Le Secret de Wilhelm Storitz/4
IV
Le lendemain — grand jour — je rendis officiellement visite à la famille Roderich.
L’habitation du docteur s’élève à l’extrémité du quai Batthyani, à l’angle du boulevard Tékéli, lequel, sous différents noms, fait le tour de la ville. C’est un hôtel moderne, d’une ornementation riche et sévère à l’intérieur, meublé avec un goût qui témoigne d’un sens artiste très affiné.

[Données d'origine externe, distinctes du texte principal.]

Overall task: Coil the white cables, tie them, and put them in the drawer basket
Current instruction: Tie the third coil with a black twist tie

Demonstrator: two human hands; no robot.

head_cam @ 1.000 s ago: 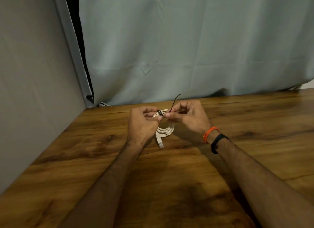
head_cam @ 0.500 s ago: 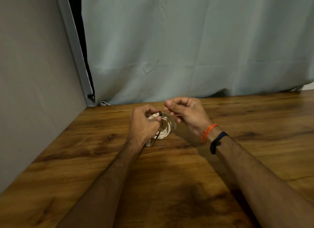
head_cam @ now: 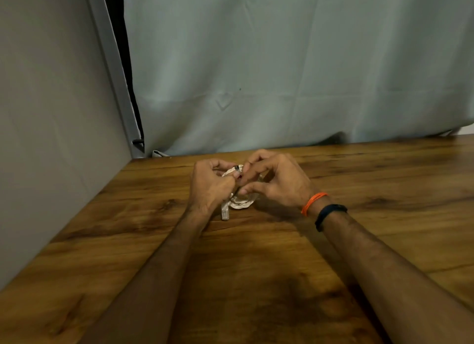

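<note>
A small coil of white cable (head_cam: 242, 201) is held upright just above the wooden table (head_cam: 256, 279), with its white plug (head_cam: 225, 211) hanging down at the lower left. My left hand (head_cam: 209, 187) pinches the coil's top from the left. My right hand (head_cam: 275, 182) grips it from the right, fingertips meeting the left thumb. A thin black tie (head_cam: 237, 168) wraps the coil's top between the fingers. Most of the coil is hidden by both hands. No drawer basket is in view.
A grey wall panel (head_cam: 51, 138) bounds the table on the left. A pale curtain (head_cam: 282, 74) hangs along the table's far edge. An orange band (head_cam: 313, 202) and a black band (head_cam: 331, 215) sit on my right wrist.
The black tie's loose end, which stuck upward a second ago, then hung down over the coil, is now tucked between my fingers. My right hand moved back onto the coil.
</note>
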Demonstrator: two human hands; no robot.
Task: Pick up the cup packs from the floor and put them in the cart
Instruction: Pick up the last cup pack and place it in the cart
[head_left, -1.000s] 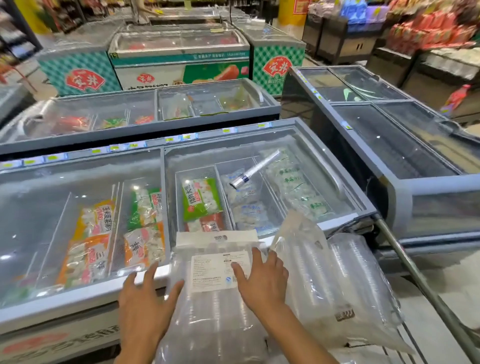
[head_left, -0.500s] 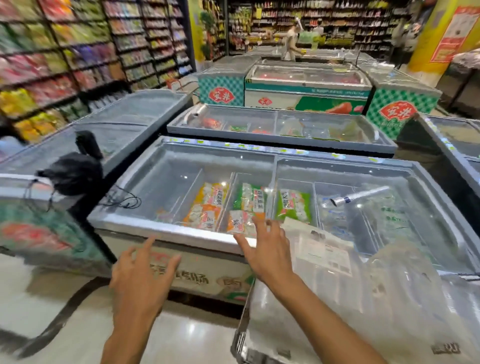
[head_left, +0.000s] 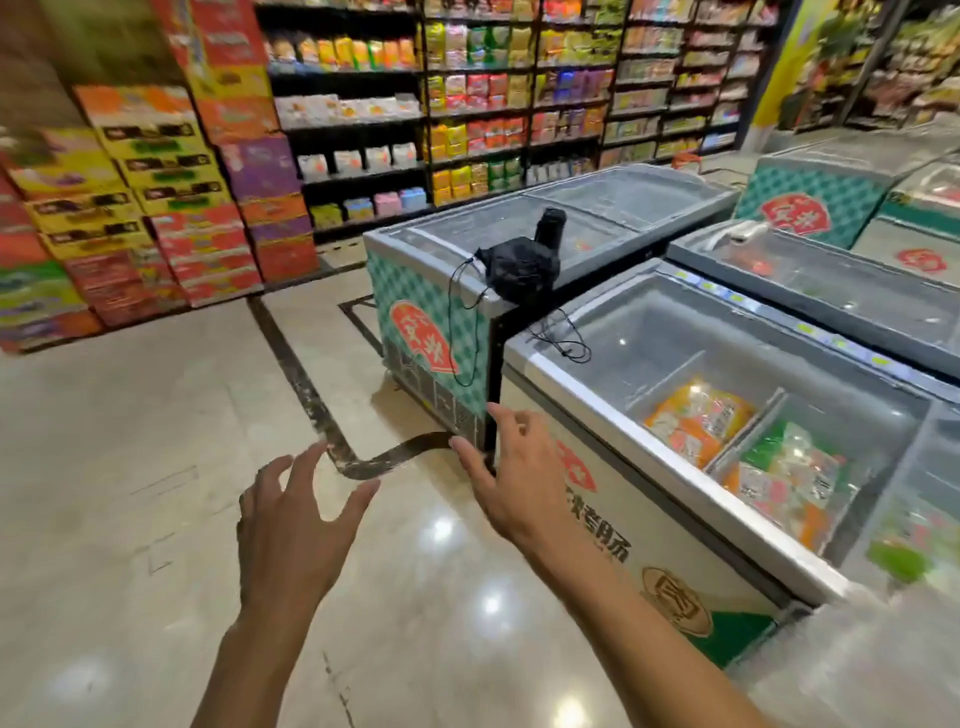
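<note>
Cup packs show only as a blurred clear-plastic edge (head_left: 883, 654) at lower right, beside the freezer (head_left: 675, 519) — I can't tell what they rest in. Both hands are empty, fingers spread: the left hand (head_left: 291, 525) over the glossy floor (head_left: 130, 493), the right hand (head_left: 511, 478) before the freezer's corner — not touching anything.

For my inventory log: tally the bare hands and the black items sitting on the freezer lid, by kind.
Hands: 2, left hand and right hand
Black pouch: 1
Black upright cylinder: 1
Total: 4
</note>
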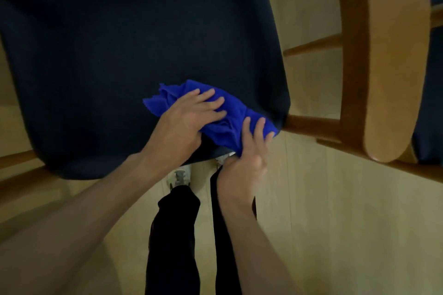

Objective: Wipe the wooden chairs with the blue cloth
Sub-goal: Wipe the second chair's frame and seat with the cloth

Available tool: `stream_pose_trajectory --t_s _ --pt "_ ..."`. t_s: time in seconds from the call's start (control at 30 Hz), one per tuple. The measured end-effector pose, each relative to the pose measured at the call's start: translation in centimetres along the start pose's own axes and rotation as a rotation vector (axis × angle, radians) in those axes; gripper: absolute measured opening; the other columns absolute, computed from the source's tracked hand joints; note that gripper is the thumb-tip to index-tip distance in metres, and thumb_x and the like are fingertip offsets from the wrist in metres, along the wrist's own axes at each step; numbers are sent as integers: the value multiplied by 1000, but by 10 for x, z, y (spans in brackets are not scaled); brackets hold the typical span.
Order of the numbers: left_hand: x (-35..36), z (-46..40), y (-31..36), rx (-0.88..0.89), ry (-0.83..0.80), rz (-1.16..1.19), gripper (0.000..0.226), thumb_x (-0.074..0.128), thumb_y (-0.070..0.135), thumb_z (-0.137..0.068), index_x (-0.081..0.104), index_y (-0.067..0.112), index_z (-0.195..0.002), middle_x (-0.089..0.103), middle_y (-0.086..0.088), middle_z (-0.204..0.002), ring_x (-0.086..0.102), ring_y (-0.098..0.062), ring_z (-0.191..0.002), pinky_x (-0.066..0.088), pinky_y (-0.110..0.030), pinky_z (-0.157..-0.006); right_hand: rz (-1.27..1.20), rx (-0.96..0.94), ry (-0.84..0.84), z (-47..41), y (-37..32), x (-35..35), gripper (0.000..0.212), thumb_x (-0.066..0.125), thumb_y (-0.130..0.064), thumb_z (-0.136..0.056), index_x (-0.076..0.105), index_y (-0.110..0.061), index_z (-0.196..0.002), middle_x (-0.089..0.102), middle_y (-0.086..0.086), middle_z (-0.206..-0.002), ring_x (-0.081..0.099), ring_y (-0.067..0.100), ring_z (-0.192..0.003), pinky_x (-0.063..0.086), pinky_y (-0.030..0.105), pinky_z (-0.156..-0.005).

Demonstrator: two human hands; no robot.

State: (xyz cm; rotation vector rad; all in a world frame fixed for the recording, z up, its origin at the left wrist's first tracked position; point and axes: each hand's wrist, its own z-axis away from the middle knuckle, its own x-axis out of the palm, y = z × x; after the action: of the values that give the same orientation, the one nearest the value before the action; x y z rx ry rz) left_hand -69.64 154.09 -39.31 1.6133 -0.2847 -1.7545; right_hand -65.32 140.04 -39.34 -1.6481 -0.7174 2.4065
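- Nearest, two bare forearms reach forward from the bottom of the view, above a pair of legs in black trousers (175, 235) and a pale shoe (180, 176) planted on the light wooden floor (323, 211).
- The right hand (248, 151) sits at the near right corner of the seat, fingers reaching up over the cloth's near edge and thumb below; it appears to hold that edge, though the grip underneath is hidden.
- The left hand (189, 118) lies flat on top of the blue cloth (223, 124), fingers straight and spread, pressing it down on the cushion.
- The hands are close together but not touching, with a bunched fold of cloth between them.
- The cloth is crumpled, lying on the near right part of the dark navy seat cushion (119, 55), its right end reaching the cushion's corner and its left end sticking out beyond the left hand's fingers.
- The cushion belongs to a wooden chair; a wooden rail (311, 124) of its frame runs out from under that same corner.
- Further right stands a second wooden chair (383, 67), its curved backrest and an upright seen from above, with a dark seat just beyond at the right edge.
- Farthest, a strip of pale wall shows at the top.
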Motion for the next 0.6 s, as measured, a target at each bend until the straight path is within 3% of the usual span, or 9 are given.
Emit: stream_pose_trajectory --t_s 0.07,0.17,0.23,0.37,0.4,0.47,0.53,0.6 --pt "-4 17 -2 39 -55 -41 56 55 -15 -66 69 7 -116 63 -12 -127 51 -30 -128 24 -35 -113 11 -61 -88 14 9 -3 79 54 20 -78 44 -19 -146 29 0 -159 13 27 -150 23 21 -107" --pt "-5 30 4 95 -67 -98 56 61 -16 -72 66 8 -122 61 -10 -131 49 -29 -131 26 -36 -114 -14 -178 -209 5 24 -27 75 53 19 -80 47 -19 -144 33 -2 -157 17 24 -149 25 29 -117" --pt "-3 16 17 127 5 -100 53 57 -13 -77 64 9 -125 60 -8 -133 48 -27 -132 28 -37 -115 -48 -152 -133 -12 29 -44 74 52 20 -79 51 -18 -141 40 -2 -153 27 23 -146 29 28 -116" --pt "8 -47 41 99 110 -1 52 46 -9 -86 57 9 -133 53 -7 -141 41 -27 -137 26 -41 -117 -198 9 83 -40 25 -47 63 52 16 -83 55 -15 -138 50 2 -146 51 13 -129 27 -4 -98" --pt "10 -59 45 39 99 16 53 46 -10 -88 54 10 -136 51 -6 -143 39 -25 -139 25 -41 -118 -200 20 104 -42 23 -42 62 52 14 -85 55 -16 -139 49 1 -147 52 13 -128 28 -5 -96" --pt "13 -64 47 -22 51 9 55 45 -11 -90 50 12 -139 47 -5 -147 34 -22 -142 19 -36 -119 -199 38 133 -38 20 -28 64 50 14 -85 54 -18 -140 44 0 -151 52 16 -130 39 11 -103" --pt "11 -47 36 31 -26 -43 52 41 -9 -89 53 9 -136 49 -7 -144 35 -24 -141 14 -33 -117 -203 95 133 -22 17 -13 67 47 15 -83 54 -19 -140 40 -1 -154 48 21 -134 42 29 -107" --pt "7 -21 20 136 -51 -106 51 33 1 -84 63 5 -125 59 -12 -133 48 -29 -132 24 -39 -115 -231 146 85 5 13 1 70 46 16 -82 51 -19 -142 36 -2 -156 44 21 -137 41 33 -108"
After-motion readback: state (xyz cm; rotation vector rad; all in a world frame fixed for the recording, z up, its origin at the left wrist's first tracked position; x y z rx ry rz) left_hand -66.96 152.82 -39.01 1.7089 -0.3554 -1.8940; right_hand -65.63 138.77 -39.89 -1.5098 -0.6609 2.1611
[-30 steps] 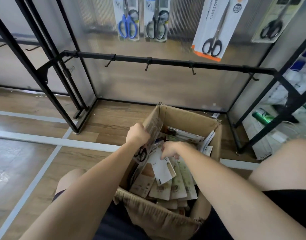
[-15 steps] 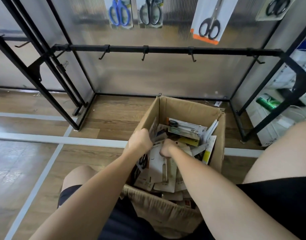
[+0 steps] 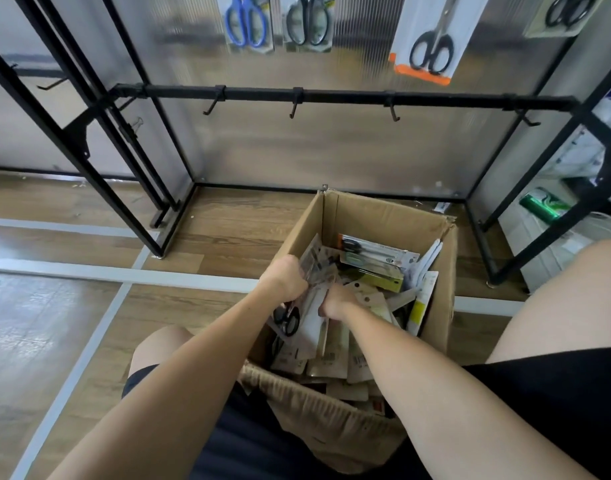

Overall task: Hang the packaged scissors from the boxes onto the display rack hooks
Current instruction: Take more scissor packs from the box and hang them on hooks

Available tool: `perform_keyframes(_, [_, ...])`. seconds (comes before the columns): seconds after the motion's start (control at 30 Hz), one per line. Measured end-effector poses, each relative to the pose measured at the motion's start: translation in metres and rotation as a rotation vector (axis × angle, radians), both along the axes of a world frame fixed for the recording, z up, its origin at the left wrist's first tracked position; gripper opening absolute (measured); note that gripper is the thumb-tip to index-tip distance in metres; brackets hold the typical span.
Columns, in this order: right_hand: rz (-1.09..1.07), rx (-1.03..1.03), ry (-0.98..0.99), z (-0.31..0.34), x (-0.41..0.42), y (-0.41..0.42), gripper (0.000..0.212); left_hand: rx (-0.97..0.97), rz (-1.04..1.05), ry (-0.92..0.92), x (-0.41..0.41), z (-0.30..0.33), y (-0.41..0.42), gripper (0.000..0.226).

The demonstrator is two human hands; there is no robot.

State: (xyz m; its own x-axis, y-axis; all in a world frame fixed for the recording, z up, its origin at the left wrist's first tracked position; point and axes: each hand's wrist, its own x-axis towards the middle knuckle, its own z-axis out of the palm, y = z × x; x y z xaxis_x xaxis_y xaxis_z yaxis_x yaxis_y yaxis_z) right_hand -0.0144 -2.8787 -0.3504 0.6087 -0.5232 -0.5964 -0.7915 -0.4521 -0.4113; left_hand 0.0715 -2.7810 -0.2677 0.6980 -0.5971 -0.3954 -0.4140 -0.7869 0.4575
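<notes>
An open cardboard box (image 3: 376, 213) stands on the floor between my knees, full of several packaged scissors. My left hand (image 3: 286, 277) grips a pack of black-handled scissors (image 3: 292, 318) standing on edge against the box's left wall. Right beside it, my right hand (image 3: 335, 301) is curled into the pile around a white pack (image 3: 314, 327). In front of the box runs the rack's black bar (image 3: 349, 97) with bare hooks (image 3: 293, 107). Above it hang blue-handled scissors (image 3: 246, 24) and black-handled packs (image 3: 427, 39).
Black rack legs (image 3: 89, 150) stand on the wooden floor to the left, and another frame leg (image 3: 539, 216) slants down at the right. A green package (image 3: 539, 207) lies behind that frame. My knees flank the box.
The view tilted down slightly and the box shifted in frame. My right hand let go of the loose white pack and dug deeper into the pile, close beside my left hand.
</notes>
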Motion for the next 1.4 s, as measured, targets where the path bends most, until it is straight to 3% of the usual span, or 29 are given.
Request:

Par une porte cochère flanquée d’une petite porte de service, on pénètre dans une cour pavée qui se prolonge en un vaste jardin ceinturé d’ormes, d’acacias, de marronniers et de hêtres, dont les cimes dépassent le mur de clôture. En face de ces deux portes sont les communs, tapissés d’aristoloche et de vigne vierge, et réunis au corps de logis principal par un couloir à vitraux de couleur, qui aboutit à la base d’une tour ronde, haute d’une soixantaine de pieds, dans laquelle se déroule l’escalier.
En avant de l’habitation règne une galerie vitrée, sur laquelle s’ouvrent les portes drapées de vieilles tapisseries, qui conduisent au cabinet du docteur Roderich, aux salons et à la salle à manger, ces diverses pièces prenant jour sur le quai Batthyani par les six fenêtres de façade et sur le boulevard Tékéli.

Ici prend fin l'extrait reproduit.